From Deep Learning and the Game of Go by Max Pumperla and Kevin Ferguson
This article shows you how to use the minimax algorithm to help your game bot decide its next move.
How can we program a computer to decide what move to make next in a game? To start, we can think about how humans would make the same decision. Let’s start with the simplest deterministic perfect information game there is: tic-tac-toe. The technical name for the strategy we’ll describe is minimaxing. “Minimaxing” is a contraction of “minimizing and maximizing”: you are trying to maximize your score, while your opponent is trying to minimize your score. You can sum it up the algorithm in one sentence: assume your opponent is as smart as you are. Let’s see how minimaxing works in practice.
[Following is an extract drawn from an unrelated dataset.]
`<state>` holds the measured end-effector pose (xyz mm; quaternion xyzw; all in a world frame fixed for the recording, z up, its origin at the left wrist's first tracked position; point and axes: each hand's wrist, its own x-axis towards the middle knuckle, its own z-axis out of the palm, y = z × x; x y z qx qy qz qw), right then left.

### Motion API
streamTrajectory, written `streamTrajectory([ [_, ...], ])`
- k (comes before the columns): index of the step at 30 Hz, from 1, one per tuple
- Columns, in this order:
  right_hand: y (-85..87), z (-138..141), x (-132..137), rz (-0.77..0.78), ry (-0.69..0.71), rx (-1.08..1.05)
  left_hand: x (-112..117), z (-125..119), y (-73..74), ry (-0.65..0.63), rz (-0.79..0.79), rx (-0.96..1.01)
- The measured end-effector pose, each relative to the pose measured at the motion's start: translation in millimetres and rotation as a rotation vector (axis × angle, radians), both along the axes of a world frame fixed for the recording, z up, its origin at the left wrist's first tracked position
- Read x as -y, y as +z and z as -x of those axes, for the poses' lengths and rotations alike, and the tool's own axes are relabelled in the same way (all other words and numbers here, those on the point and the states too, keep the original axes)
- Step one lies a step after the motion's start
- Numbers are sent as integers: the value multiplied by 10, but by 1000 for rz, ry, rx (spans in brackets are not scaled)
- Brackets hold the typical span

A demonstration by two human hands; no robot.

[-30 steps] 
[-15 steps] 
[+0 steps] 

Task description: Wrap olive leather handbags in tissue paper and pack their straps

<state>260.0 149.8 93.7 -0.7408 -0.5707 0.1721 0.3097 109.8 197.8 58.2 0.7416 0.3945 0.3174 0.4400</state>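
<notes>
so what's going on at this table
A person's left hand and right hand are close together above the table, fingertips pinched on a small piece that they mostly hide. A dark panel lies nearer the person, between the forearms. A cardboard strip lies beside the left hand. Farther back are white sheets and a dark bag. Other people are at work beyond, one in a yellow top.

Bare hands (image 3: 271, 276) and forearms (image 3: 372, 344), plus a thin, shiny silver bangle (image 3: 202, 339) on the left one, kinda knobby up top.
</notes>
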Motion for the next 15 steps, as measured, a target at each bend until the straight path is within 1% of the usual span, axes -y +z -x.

Figure 1. What move should X make next? This is an easy one: playing in the lower right corner wins the game.
Take a look at figure 1. What move should X make next? There’s no trick here; taking the lower right corner wins the game. We can make that into a general rule: take any move that immediately wins the game. There’s no way this plan can go wrong. We could implement this rule in code with something like this:
def find_winning_move(game_state, next_player): for candidate_move in game_state.legal_moves(next_player): ❶ next_state = game_state.apply_move(candidate_move) ❷ if next_state.is_over() and next_state.winner == next_player: return candidate_move ❸ return None ❹
❶ Loop over all legal moves
❷ Calculates what the board would look like if we pick this move
❸ This is a winning move! No need to continue searching
❹ Can’t win on this turn
Figure 2 illustrates the hypothetical board positions this function would examine. This structure, where a board position points to possible follow-ups, is called a game tree.
Figure 2. An illustration of a algorithm to find the winning move. We start with the position at the top. We loop over every possible move and calculate the game state that would result if we played that move. Then we check if that hypothetical game state is a winning position for X.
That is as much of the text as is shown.